Directions: Your answer should be the lines of the listing that contain the word "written".

== Data under study

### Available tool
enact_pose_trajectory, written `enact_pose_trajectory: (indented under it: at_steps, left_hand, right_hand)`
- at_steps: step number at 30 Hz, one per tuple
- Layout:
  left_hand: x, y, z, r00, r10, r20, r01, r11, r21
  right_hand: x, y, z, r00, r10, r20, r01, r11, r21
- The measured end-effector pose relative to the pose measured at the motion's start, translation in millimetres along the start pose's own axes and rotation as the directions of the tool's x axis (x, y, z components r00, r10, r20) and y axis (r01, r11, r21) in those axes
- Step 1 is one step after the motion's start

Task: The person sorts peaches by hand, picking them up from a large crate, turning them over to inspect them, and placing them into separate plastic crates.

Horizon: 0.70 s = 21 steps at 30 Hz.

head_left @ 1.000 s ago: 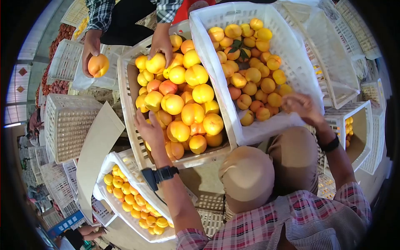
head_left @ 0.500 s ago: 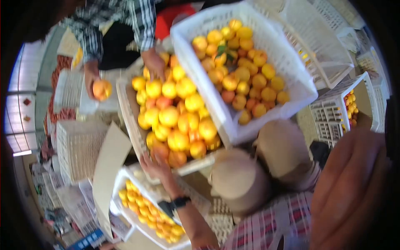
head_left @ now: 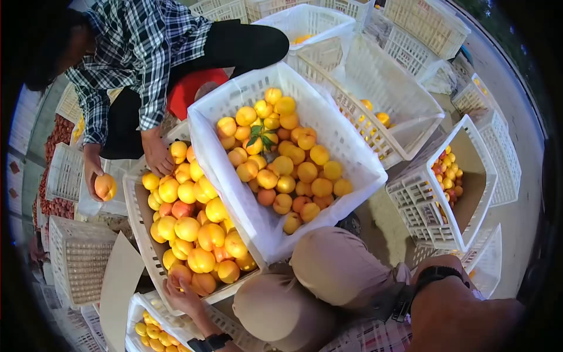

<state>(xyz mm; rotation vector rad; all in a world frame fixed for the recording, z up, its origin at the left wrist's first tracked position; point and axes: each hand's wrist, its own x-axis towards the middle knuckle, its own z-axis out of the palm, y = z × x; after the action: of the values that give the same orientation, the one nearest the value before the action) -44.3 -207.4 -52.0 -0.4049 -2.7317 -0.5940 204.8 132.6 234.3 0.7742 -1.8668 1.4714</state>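
Yellow peaches [head_left: 199,234] fill a pale plastic crate [head_left: 136,232] in front of my knees. At its near corner, the fingers of my left hand [head_left: 186,300] curl round a reddish peach [head_left: 180,274] from below. A watch [head_left: 211,343] is on that wrist. Overlapping the crate's right side, a white-lined crate [head_left: 363,173] holds more peaches and a green leaf sprig [head_left: 258,138]. My right forearm [head_left: 469,317] comes in at the lower right, with black straps [head_left: 437,273] by it. Fingers of my right hand [head_left: 435,262] are not visible.
Opposite sits a co-worker in a checked shirt [head_left: 146,53]; one hand [head_left: 92,173] holds a peach [head_left: 105,188], the other [head_left: 157,154] touches the peaches. A tilted crate [head_left: 419,220] with small fruit stands right. Another peach crate [head_left: 134,308] is lower left, beside cardboard [head_left: 120,287].
My view has swung, so the crates sit further left and lower. My right forearm has come lower and inward. My left hand stays at the same crate corner. The co-worker still holds a peach.
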Motion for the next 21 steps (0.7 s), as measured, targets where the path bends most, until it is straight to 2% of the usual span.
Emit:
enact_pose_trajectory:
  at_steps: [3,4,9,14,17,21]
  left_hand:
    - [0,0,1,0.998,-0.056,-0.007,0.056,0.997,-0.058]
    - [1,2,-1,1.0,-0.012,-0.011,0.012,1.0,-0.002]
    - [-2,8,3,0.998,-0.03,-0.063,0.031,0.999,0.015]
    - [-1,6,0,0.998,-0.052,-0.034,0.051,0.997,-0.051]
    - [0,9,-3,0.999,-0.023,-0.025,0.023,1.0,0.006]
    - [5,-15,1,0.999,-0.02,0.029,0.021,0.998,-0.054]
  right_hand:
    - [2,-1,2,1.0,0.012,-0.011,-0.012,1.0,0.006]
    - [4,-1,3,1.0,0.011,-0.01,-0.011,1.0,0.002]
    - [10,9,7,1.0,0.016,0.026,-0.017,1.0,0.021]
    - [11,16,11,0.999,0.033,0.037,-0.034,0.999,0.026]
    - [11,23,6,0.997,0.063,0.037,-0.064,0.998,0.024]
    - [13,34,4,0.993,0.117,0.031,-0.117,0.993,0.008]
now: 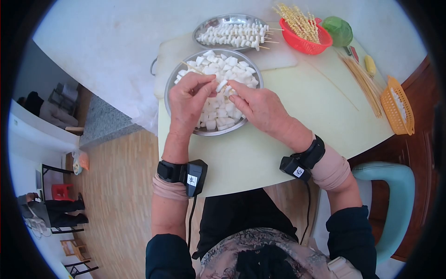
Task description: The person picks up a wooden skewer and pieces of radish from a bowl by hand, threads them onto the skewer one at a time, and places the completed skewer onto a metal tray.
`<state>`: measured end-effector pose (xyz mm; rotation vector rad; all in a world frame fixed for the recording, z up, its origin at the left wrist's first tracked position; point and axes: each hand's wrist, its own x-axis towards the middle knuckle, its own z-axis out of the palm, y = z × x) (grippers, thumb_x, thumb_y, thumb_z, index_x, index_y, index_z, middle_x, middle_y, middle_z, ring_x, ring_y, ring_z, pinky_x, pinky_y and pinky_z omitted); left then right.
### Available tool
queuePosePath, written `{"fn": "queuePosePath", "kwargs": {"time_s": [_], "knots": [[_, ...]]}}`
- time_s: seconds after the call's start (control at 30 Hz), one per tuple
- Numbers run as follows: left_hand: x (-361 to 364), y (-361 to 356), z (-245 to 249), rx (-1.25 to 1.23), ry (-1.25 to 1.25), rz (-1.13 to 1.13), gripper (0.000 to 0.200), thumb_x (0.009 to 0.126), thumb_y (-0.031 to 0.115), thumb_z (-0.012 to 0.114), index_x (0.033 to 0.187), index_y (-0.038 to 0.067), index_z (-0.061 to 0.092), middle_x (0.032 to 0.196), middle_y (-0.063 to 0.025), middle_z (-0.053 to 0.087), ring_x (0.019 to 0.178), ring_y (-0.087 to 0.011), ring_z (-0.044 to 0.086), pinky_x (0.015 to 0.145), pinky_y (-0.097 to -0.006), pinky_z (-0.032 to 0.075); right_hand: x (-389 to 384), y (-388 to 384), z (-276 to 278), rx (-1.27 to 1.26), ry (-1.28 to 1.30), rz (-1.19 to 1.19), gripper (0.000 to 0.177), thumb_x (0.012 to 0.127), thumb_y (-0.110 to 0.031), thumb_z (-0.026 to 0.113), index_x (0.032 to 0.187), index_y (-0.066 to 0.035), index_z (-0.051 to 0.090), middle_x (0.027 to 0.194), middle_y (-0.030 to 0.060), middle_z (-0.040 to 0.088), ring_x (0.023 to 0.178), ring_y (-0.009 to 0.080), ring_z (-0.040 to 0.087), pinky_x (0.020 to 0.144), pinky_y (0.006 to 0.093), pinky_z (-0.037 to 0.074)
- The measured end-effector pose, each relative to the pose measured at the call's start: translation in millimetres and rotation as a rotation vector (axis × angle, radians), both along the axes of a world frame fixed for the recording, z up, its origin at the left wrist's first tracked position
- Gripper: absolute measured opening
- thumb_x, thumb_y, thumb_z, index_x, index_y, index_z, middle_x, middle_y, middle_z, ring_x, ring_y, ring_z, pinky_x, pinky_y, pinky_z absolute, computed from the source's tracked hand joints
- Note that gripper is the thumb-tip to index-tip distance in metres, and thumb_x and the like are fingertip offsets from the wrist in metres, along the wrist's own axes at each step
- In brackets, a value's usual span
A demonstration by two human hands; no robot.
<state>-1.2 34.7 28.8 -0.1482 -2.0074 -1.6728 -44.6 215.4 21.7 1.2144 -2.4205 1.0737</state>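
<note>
Both hands are over a round metal bowl (168,100) heaped with white cut chunks (223,111). My left hand (190,95) is closed in a pinch on a thin wooden skewer (193,68), whose end sticks out up and to the left. Fingers of my right hand (265,104) pinch a small white chunk (222,86) close to my left fingertips. Whether the skewer's tip is in that chunk is hidden by the fingers. Behind the bowl, an oval metal plate (202,23) holds several skewers threaded with white pieces (237,35).
A red basket (304,44) with yellowish skewered food, a green cabbage (338,30), loose wooden skewers (362,83) and an orange basket (398,107) lie to the right. A white cutting board (278,58) is under the plate. A teal-backed chair (395,200) stands at right. Other people are at far left.
</note>
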Motion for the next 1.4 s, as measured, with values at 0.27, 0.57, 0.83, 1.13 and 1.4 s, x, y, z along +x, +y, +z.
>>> {"fn": "queuePosePath", "kwargs": {"time_s": [0.27,0.57,0.83,1.13,1.4], "knots": [[17.4,-50.2,17.7,-0.329,-0.218,0.214,0.009,0.078,0.005,0.069,0.086,0.0,0.068,0.069,-0.0001,0.06,0.056,-0.0055,0.052,0.051,-0.0184,0.039,-3.0,4.7,10.3,-0.041,-0.041,-0.022,0.031,0.089,-0.022,0.054,0.116,-0.008,0.056,0.073,0.0171,0.063,0.067,0.0346,0.062,0.06,0.0427,0.048],[17.1,-35.9,9.7,-0.618,-0.341,0.047,0.017,0.066,0.005,0.074,0.081,-0.001,0.068,0.065,-0.0027,0.055,0.059,-0.0093,0.049,0.054,-0.0244,0.04,-0.8,3.7,8.6,-0.033,-0.009,0.004,0.031,0.088,-0.022,0.055,0.115,-0.008,0.057,0.074,0.0178,0.064,0.067,0.0351,0.061,0.06,0.0427,0.048],[18.5,-30.1,18.8,-0.597,-0.349,0.063,0.019,0.066,0.002,0.073,0.085,0.0,0.069,0.065,0.0007,0.051,0.06,-0.0064,0.046,0.054,-0.0223,0.039,-0.4,3.1,9.7,0.002,-0.042,-0.001,0.031,0.088,-0.022,0.055,0.115,-0.007,0.057,0.074,0.0189,0.063,0.068,0.0362,0.061,0.061,0.0438,0.048],[12.0,-27.5,6.7,-0.591,-0.215,0.04,0.016,0.069,0.002,0.072,0.084,0.0,0.068,0.066,0.0015,0.053,0.061,-0.006,0.047,0.055,-0.0221,0.039,0.5,3.4,7.8,-0.012,-0.032,0.02,0.032,0.089,-0.022,0.054,0.117,-0.007,0.056,0.077,0.0188,0.064,0.069,0.0357,0.061,0.061,0.0435,0.048],[6.5,-39.5,5.6,-0.034,-0.311,0.252,0.018,0.08,0.01,0.069,0.09,-0.004,0.065,0.074,-0.0057,0.063,0.061,-0.0091,0.058,0.053,-0.0202,0.047,2.5,2.6,8.7,-0.019,-0.024,0.042,0.031,0.089,-0.021,0.054,0.117,-0.007,0.056,0.081,0.017,0.065,0.071,0.0338,0.062,0.061,0.0421,0.048]]}}
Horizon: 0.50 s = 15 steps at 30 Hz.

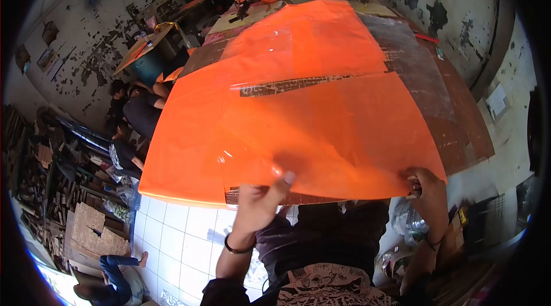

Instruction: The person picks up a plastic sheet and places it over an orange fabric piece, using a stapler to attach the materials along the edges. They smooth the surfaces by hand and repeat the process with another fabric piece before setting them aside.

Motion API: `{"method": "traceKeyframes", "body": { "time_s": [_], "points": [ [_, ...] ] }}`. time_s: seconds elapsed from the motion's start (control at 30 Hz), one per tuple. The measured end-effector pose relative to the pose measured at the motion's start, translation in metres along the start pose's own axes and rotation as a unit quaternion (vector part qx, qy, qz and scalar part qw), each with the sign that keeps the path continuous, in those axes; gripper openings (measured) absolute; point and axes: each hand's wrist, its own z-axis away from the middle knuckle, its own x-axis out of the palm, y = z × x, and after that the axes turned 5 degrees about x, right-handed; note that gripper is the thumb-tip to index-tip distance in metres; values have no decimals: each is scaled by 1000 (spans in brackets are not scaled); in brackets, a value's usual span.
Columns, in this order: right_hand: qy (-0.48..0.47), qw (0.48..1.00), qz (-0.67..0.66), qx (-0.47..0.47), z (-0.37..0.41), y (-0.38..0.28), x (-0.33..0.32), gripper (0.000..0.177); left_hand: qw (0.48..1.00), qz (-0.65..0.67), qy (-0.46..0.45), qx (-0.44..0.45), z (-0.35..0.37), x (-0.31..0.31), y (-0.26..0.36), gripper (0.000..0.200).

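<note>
A large, glossy orange plastic sheet (321, 128) is spread over the table, its near edge in front of my body. At the middle of that edge is my left hand (258, 205), closed, with the thumb up over the sheet and the other fingers largely hidden. My right hand (427, 191) pinches the sheet close to its near right corner, fingers curled. A small dark patch shows between those fingers, and I cannot tell what it is. Farther back, another orange piece (310, 36) lies across the table, with a strip of brown tabletop (298, 85) between the two.
Clear plastic film (407, 59) covers the table's right side, above the brown board (459, 117). People (140, 108) crouch at the left beside the table. Another person (117, 277) sits on the tiled floor (183, 243) at lower left. Scrap wood and cardboard (94, 231) are piled along the left wall.
</note>
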Motion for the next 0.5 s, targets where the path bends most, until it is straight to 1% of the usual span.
{"method": "traceKeyframes", "body": {
  "time_s": [0.07,0.1,0.17,0.27,0.3,0.33,0.37,0.4,0.43,0.5],
  "points": [
    [30,999,16,-31,2,1,-3,42,999,21,0,46,-16,-11,-1,5],
    [45,998,20,-37,4,3,-4,41,998,37,18,51,-20,-16,-1,2],
    [74,996,18,-53,11,6,-4,39,995,62,53,64,-22,-32,5,8],
    [119,991,-19,-60,12,24,-4,36,989,47,102,94,-13,-58,8,55],
    [144,988,-20,-59,10,19,-6,33,988,28,107,105,-12,-66,9,55],
    [130,989,-11,-74,7,16,-8,31,987,10,113,109,-9,-74,10,54],
    [113,990,-1,-87,4,15,-12,30,989,16,113,92,-4,-87,8,51],
    [98,990,9,-101,0,14,-18,28,991,47,71,100,-4,-107,1,46],
    [64,994,-2,-87,-4,13,-20,25,991,77,28,105,-4,-125,-6,41],
    [61,988,21,-137,-15,10,-20,26,990,96,-10,101,3,-150,-16,36]
  ]
}}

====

Response:
enact_pose_trajectory, written `enact_pose_trajectory: (indented under it: at_steps, left_hand, right_hand)`
queuePosePath, written `{"fn": "queuePosePath", "kwargs": {"time_s": [_], "knots": [[_, ...]]}}`

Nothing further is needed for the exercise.